Discriminatively Trained Action Recognition Model Based on Hierarchical Part Tree
QIAN Yinzhong1,2,3, SHEN Yifan1,2
1.Shanghai Key Laboratory of Intelligent Information Processing, Fudan University, Shanghai 200433 2.School of Computer Science, Fudan University, Shanghai 200433 3.School of Software, Changzhou College of Information Technology, Changzhou 213164
Abstract:Action recognition of body pose from static image is exploited in this paper. A hierarchical part tree structure is proposed. In the structure, each node is composed by a collection of poselets to represent its pose variation and pairs of linked nodes are constrained to form a pictorial structure. Grounded on the structure, a discriminatively trained action recognition model based on hierarchical part tree is presented. Except for deforming cost, the pairwise potential function in the model introduces co-occurrence cost.
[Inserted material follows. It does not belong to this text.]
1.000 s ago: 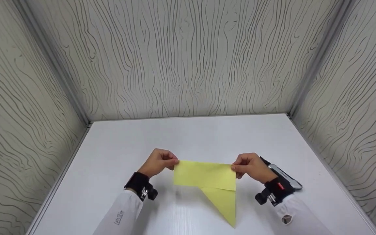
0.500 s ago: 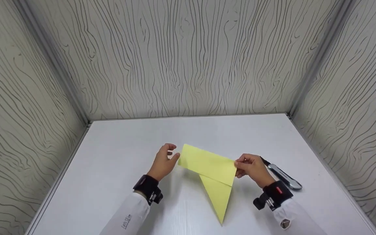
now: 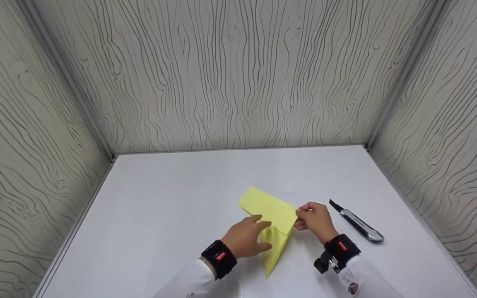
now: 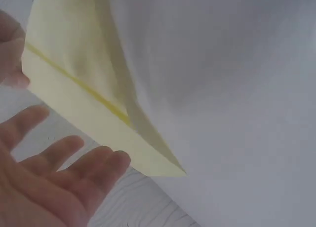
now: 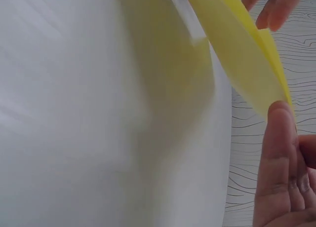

Parent part contains child part and the relative position of linked nodes is described by normal distribution, and thus the matching procedure is inferred efficiently in the framework of distance transform and message passing. Three models with different number of nodes by trimming the tree are comparatively evaluated on two datasets. Experimental results demonstrate that coarse parts in former two layers have strong saliency for action recognition, the recognition capability is further improved by body parts in the third layer, and the anatomical stick parts in the fourth layer are basically not useful for action recognition.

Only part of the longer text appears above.